The problem ::
Exclude pictures and give again exactly the lines of the listing, beginning with its first line and ending with the one that contains "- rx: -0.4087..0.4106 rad".

Provided information ::
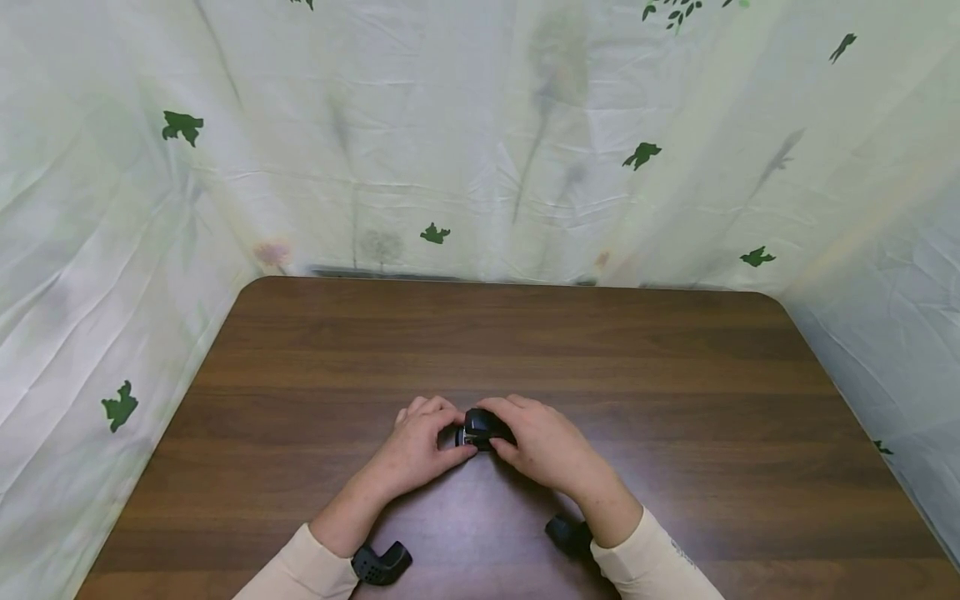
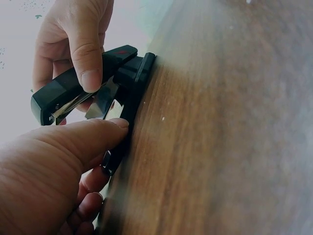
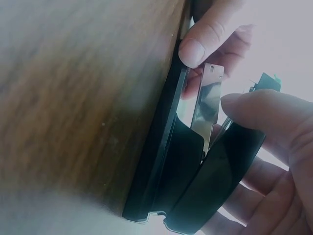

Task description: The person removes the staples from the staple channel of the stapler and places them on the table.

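Note:
A black stapler (image 1: 486,425) stands on the table with its top arm swung up from the base, as the right wrist view shows. Between arm and base, the metal magazine (image 3: 207,98) sticks out. My left hand (image 1: 420,446) pinches the front of the base, its thumb (image 2: 105,132) on top and fingers at the far side. My right hand (image 1: 551,442) grips the raised top arm (image 2: 63,90), thumb on one side and fingers curled round the other.
The brown wooden table (image 1: 337,350) has rounded far corners. Pale cloth (image 1: 465,125) with green leaf shapes hangs behind it and at both sides. Black wrist-worn pieces (image 1: 382,564) show at both sleeves, low over the table.

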A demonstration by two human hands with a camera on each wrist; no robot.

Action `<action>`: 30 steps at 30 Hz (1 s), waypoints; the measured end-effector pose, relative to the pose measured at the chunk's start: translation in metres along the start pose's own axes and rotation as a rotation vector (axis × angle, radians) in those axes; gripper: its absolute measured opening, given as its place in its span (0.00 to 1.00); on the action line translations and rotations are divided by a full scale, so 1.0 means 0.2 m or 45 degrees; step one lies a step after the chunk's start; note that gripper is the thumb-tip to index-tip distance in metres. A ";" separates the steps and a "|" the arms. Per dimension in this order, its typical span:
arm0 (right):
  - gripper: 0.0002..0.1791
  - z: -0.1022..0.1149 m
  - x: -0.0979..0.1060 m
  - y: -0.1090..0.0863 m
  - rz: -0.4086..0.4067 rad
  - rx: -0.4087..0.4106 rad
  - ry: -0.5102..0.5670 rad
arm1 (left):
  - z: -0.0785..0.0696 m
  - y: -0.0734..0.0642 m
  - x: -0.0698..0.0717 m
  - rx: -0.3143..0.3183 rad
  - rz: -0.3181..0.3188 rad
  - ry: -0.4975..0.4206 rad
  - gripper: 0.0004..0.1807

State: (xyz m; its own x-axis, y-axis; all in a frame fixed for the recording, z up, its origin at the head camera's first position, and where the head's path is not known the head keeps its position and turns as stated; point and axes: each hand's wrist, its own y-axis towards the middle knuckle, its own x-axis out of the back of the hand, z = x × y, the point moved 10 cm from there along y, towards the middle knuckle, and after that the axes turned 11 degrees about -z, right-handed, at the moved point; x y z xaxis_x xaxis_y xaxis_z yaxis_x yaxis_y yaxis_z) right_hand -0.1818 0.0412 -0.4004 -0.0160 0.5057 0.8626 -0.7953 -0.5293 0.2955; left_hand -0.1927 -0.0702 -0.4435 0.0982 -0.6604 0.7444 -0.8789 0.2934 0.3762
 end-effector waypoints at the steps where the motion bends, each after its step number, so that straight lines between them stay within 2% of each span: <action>1: 0.25 0.00 0.00 0.00 0.001 -0.001 0.001 | 0.00 0.00 0.00 0.001 -0.001 0.001 0.16; 30: 0.25 -0.02 0.00 0.01 -0.011 -0.006 -0.008 | 0.00 0.00 0.00 0.004 -0.023 -0.009 0.17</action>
State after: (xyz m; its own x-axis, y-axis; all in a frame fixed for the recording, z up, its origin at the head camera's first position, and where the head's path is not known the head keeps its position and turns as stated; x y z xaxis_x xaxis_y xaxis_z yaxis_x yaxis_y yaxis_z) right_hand -0.1847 0.0426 -0.4018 -0.0053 0.5061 0.8625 -0.7983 -0.5215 0.3011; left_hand -0.1928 -0.0709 -0.4428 0.1103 -0.6705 0.7336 -0.8784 0.2796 0.3876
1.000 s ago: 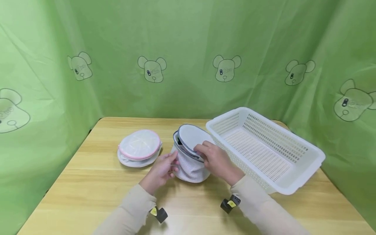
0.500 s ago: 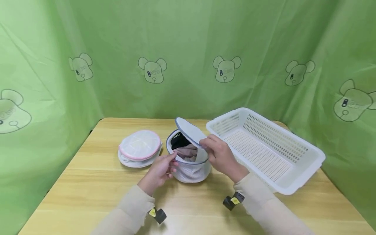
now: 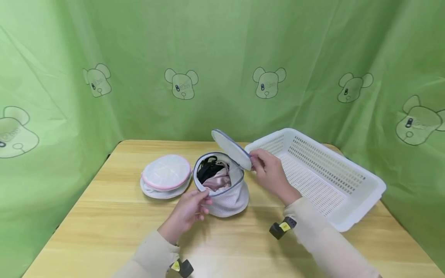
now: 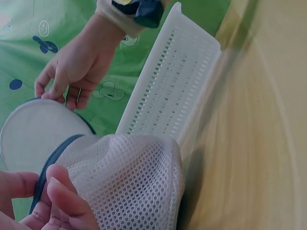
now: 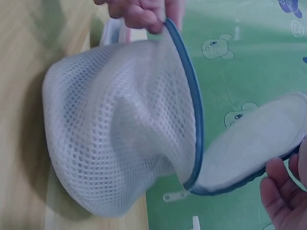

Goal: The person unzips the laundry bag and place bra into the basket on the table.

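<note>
A round white mesh laundry bag (image 3: 227, 202) with blue zip edging stands on the table, its lid (image 3: 231, 148) lifted up and back to the right. Inside it lie black fabric (image 3: 208, 170) and a dusty-pink satiny cloth (image 3: 218, 181). My left hand (image 3: 185, 210) pinches the near-left rim between thumb and fingers; the left wrist view shows the blue zip edge (image 4: 50, 165) in that grip. With my right hand (image 3: 272, 172) I pinch the lid's edge, seen in the right wrist view as a pale disc (image 5: 254, 139).
To the right stands a white perforated plastic basket (image 3: 361, 208), close to the bag. On the left, a flattened mesh bag with pink trim (image 3: 167, 172) lies on another white one (image 3: 163, 195). A green curtain (image 3: 222, 112) hangs behind the wooden table (image 3: 114, 216).
My right hand has pulled the lid from over the bag up and to the right, exposing the cloth inside. My left hand has come to hold the rim and moved slightly down.
</note>
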Demonstrator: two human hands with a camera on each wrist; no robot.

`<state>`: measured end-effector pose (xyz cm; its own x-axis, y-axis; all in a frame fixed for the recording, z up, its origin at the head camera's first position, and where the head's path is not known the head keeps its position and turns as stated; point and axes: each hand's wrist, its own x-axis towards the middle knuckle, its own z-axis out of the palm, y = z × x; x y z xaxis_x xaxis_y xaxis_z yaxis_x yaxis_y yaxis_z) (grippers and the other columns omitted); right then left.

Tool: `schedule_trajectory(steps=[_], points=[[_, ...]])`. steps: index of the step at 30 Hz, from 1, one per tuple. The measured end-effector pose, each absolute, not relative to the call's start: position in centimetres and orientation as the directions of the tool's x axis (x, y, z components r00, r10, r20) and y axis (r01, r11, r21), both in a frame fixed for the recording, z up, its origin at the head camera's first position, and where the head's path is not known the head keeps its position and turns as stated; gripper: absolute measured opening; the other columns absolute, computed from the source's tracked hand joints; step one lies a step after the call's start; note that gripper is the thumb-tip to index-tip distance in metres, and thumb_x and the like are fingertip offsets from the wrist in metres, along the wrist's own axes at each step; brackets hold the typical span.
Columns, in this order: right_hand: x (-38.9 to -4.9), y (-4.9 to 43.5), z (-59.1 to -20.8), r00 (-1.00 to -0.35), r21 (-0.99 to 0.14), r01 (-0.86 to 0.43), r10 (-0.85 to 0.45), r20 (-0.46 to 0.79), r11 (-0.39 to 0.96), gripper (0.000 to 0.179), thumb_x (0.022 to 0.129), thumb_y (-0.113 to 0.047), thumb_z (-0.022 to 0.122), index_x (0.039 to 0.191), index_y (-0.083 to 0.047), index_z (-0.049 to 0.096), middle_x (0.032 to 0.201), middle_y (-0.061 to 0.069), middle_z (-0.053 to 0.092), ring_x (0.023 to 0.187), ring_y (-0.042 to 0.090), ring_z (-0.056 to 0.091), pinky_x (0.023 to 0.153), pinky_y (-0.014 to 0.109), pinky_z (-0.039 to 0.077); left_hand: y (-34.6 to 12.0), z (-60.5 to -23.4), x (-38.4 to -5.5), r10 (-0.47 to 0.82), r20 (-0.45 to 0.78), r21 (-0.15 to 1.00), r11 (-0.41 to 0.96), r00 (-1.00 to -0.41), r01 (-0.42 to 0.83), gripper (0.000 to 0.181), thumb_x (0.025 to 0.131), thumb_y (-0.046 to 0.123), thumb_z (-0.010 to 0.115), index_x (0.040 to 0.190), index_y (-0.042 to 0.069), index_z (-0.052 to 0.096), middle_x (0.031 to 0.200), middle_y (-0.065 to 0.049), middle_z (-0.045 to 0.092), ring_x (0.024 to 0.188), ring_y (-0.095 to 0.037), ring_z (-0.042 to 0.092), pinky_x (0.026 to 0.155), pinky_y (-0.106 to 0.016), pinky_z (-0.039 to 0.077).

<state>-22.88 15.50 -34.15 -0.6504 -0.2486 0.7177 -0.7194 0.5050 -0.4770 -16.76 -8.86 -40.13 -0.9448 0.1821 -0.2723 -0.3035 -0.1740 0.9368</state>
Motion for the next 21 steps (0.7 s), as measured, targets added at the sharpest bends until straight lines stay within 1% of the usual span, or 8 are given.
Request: schedule_trajectory(steps=[3, 8, 10, 13, 17, 21], points=[[-23.3, 15.8, -33.8, -0.708, -0.545, -0.668, -0.207, 0.675, 0.506, 0.01, 0.091, 0.011, 0.056, 0.097, 0.006, 0.063, 0.084, 0.016, 0.066, 0.068, 0.025, 0.065, 0.061, 0.025, 0.056, -8.8, -40.1, -16.2, 0.201, -0.255, 0.944, -0.162, -0.946, -0.289, 0.026, 0.097, 0.027, 0.058, 0.096, 0.001, 0.061, 0.083, -0.003, 0.064, 0.058, -0.008, 0.054, 0.048, -0.019, 0.044], [-24.2, 16.2, -33.4, -0.772, -0.591, -0.589, -0.169, 0.612, 0.551, 0.01, 0.096, 0.005, 0.052, 0.1, 0.005, 0.061, 0.083, 0.016, 0.067, 0.072, 0.028, 0.066, 0.066, 0.033, 0.057, -8.5, -40.0, -15.1, 0.232, -0.237, 0.945, -0.17, -0.944, -0.279, 0.03, 0.096, 0.026, 0.059, 0.101, -0.003, 0.061, 0.083, -0.003, 0.065, 0.058, -0.008, 0.056, 0.049, -0.019, 0.048], [-24.5, 16.3, -33.2, -0.799, -0.613, -0.555, -0.155, 0.581, 0.563, 0.011, 0.097, 0.002, 0.051, 0.102, 0.004, 0.061, 0.083, 0.016, 0.067, 0.074, 0.028, 0.067, 0.068, 0.034, 0.057, -8.3, -40.0, -14.8, 0.243, -0.228, 0.946, -0.174, -0.943, -0.274, 0.031, 0.096, 0.026, 0.06, 0.102, -0.004, 0.062, 0.083, -0.003, 0.065, 0.058, -0.008, 0.057, 0.049, -0.019, 0.048], [-25.0, 16.2, -32.8, -0.845, -0.666, -0.495, -0.13, 0.519, 0.558, 0.014, 0.1, -0.003, 0.048, 0.105, 0.003, 0.06, 0.085, 0.016, 0.067, 0.076, 0.028, 0.068, 0.067, 0.031, 0.056, -8.0, -39.9, -14.3, 0.255, -0.216, 0.948, -0.176, -0.943, -0.264, 0.031, 0.095, 0.026, 0.06, 0.102, -0.004, 0.063, 0.082, -0.003, 0.065, 0.058, -0.008, 0.057, 0.049, -0.019, 0.049], [-25.7, 16.0, -32.4, -0.894, -0.745, -0.423, -0.106, 0.434, 0.517, 0.017, 0.101, -0.007, 0.047, 0.108, 0.003, 0.058, 0.085, 0.017, 0.066, 0.077, 0.029, 0.069, 0.066, 0.024, 0.056, -7.6, -40.0, -13.8, 0.263, -0.213, 0.948, -0.177, -0.941, -0.264, 0.031, 0.095, 0.026, 0.061, 0.102, -0.004, 0.064, 0.08, -0.002, 0.066, 0.057, -0.007, 0.057, 0.049, -0.019, 0.049], [-26.3, 15.9, -32.3, -0.918, -0.781, -0.379, -0.096, 0.385, 0.496, 0.018, 0.102, -0.008, 0.046, 0.11, 0.004, 0.057, 0.085, 0.018, 0.065, 0.078, 0.029, 0.069, 0.069, 0.026, 0.057, -7.2, -40.2, -13.2, 0.269, -0.213, 0.946, -0.185, -0.939, -0.268, 0.034, 0.095, 0.026, 0.061, 0.105, -0.006, 0.064, 0.079, -0.001, 0.067, 0.057, -0.007, 0.057, 0.048, -0.019, 0.048]])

Finished task ::
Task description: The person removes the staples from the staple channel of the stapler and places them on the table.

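Note:
A black stapler (image 1: 486,425) stands on the table with its top arm swung up from the base, as the right wrist view shows. Between arm and base, the metal magazine (image 3: 207,98) sticks out. My left hand (image 1: 420,446) pinches the front of the base, its thumb (image 2: 105,132) on top and fingers at the far side. My right hand (image 1: 551,442) grips the raised top arm (image 2: 63,90), thumb on one side and fingers curled round the other.
The brown wooden table (image 1: 337,350) has rounded far corners. Pale cloth (image 1: 465,125) with green leaf shapes hangs behind it and at both sides. Black wrist-worn pieces (image 1: 382,564) show at both sleeves, low over the table.
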
A demonstration by two human hands with a camera on each wrist; no robot.

Action `<action>`: 30 steps at 30 Hz (1 s), waypoints; the measured end-effector pose, relative to the pose measured at the chunk's start: translation in metres along the start pose's own axes and rotation as a rotation vector (axis × angle, radians) in those axes; gripper: its absolute measured opening, given as its place in its span (0.00 to 1.00); on the action line translations and rotations are divided by a full scale, so 1.0 means 0.2 m or 45 degrees; step one lies a step after the chunk's start; note that gripper is the thumb-tip to index-tip distance in metres. A ";" separates the steps and a "|" the arms. Per dimension in this order, its typical span:
arm0 (right):
  - gripper: 0.0002..0.1791
  - z: -0.1022..0.1149 m
  - x: -0.0979..0.1060 m
  - y: -0.1090..0.0863 m
  - rz: -0.4086..0.4067 rad
  - rx: -0.4087..0.4106 rad

This output is complete.